◆ **Work task**
The data are to be restated in full, exactly as presented.

==*==

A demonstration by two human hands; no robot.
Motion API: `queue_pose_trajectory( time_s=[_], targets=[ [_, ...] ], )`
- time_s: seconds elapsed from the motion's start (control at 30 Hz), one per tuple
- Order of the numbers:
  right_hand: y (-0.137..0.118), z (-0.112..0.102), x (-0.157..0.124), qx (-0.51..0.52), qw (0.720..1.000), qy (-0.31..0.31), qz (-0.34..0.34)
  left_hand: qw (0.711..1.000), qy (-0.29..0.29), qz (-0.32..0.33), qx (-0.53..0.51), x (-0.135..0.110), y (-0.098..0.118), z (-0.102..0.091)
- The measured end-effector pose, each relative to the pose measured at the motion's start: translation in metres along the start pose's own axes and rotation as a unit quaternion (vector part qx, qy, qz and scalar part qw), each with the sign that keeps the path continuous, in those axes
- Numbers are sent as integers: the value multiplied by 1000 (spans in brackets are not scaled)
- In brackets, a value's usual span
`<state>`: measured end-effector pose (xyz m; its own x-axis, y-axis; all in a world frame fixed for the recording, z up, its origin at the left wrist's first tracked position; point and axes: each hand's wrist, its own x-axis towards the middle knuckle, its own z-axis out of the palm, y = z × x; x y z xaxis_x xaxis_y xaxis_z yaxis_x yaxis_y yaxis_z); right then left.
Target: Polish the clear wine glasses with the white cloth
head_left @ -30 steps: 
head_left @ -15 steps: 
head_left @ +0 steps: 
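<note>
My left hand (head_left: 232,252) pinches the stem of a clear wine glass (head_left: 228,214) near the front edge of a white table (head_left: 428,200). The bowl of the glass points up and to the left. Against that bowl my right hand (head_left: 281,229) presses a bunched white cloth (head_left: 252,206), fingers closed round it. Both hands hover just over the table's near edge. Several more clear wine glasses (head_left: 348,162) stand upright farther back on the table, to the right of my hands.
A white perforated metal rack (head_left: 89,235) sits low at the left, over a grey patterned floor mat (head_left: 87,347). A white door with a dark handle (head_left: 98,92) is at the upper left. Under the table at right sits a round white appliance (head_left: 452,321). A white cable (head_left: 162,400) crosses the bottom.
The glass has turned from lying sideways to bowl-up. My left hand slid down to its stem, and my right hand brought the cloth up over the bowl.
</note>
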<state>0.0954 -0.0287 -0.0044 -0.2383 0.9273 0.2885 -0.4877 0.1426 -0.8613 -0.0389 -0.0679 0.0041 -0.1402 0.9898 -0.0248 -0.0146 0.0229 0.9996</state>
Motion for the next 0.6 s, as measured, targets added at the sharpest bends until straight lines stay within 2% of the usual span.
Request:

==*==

◆ **Written solution**
A demonstration by two human hands; no robot.
Motion API: `queue_pose_trajectory( time_s=[_], targets=[ [_, ...] ], )`
- time_s: seconds elapsed from the motion's start (control at 30 Hz), one per tuple
- Order of the numbers:
  right_hand: y (-0.137..0.118), z (-0.112..0.102), x (-0.157..0.124), qx (-0.51..0.52), qw (0.720..1.000), qy (-0.31..0.31), qz (-0.34..0.34)
  left_hand: qw (0.711..1.000), qy (-0.29..0.29), qz (-0.32..0.33), qx (-0.53..0.51), x (-0.135..0.110), y (-0.098..0.118), z (-0.102..0.091)
- The measured end-effector pose, each relative to the pose measured at the motion's start: translation in metres along the start pose's own axes and rotation as a unit quaternion (vector part qx, qy, qz and scalar part qw), each with the sign that keeps the path continuous, in those axes
- Numbers are sent as integers: the value multiplied by 1000 (spans in brackets are not scaled)
- In brackets, a value's usual span
`<state>`: measured end-effector pose (xyz m; its own x-axis, y-axis; all in a world frame fixed for the recording, z up, its origin at the left wrist's first tracked position; point and axes: each hand's wrist, its own x-axis towards the middle knuckle, its own z-axis out of the palm, y = z × x; x y z xaxis_x xaxis_y xaxis_z yaxis_x yaxis_y yaxis_z); right then left.
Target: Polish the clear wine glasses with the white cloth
head_left @ -30 steps: 
head_left @ -15 steps: 
head_left @ +0 steps: 
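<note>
My left hand (head_left: 232,252) pinches the stem of a clear wine glass (head_left: 228,214) near the front edge of a white table (head_left: 428,200). The bowl of the glass points up and to the left. Against that bowl my right hand (head_left: 281,229) presses a bunched white cloth (head_left: 252,206), fingers closed round it. Both hands hover just over the table's near edge. Several more clear wine glasses (head_left: 348,162) stand upright farther back on the table, to the right of my hands.
A white perforated metal rack (head_left: 89,235) sits low at the left, over a grey patterned floor mat (head_left: 87,347). A white door with a dark handle (head_left: 98,92) is at the upper left. Under the table at right sits a round white appliance (head_left: 452,321). A white cable (head_left: 162,400) crosses the bottom.
The glass has turned from lying sideways to bowl-up. My left hand slid down to its stem, and my right hand brought the cloth up over the bowl.
</note>
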<state>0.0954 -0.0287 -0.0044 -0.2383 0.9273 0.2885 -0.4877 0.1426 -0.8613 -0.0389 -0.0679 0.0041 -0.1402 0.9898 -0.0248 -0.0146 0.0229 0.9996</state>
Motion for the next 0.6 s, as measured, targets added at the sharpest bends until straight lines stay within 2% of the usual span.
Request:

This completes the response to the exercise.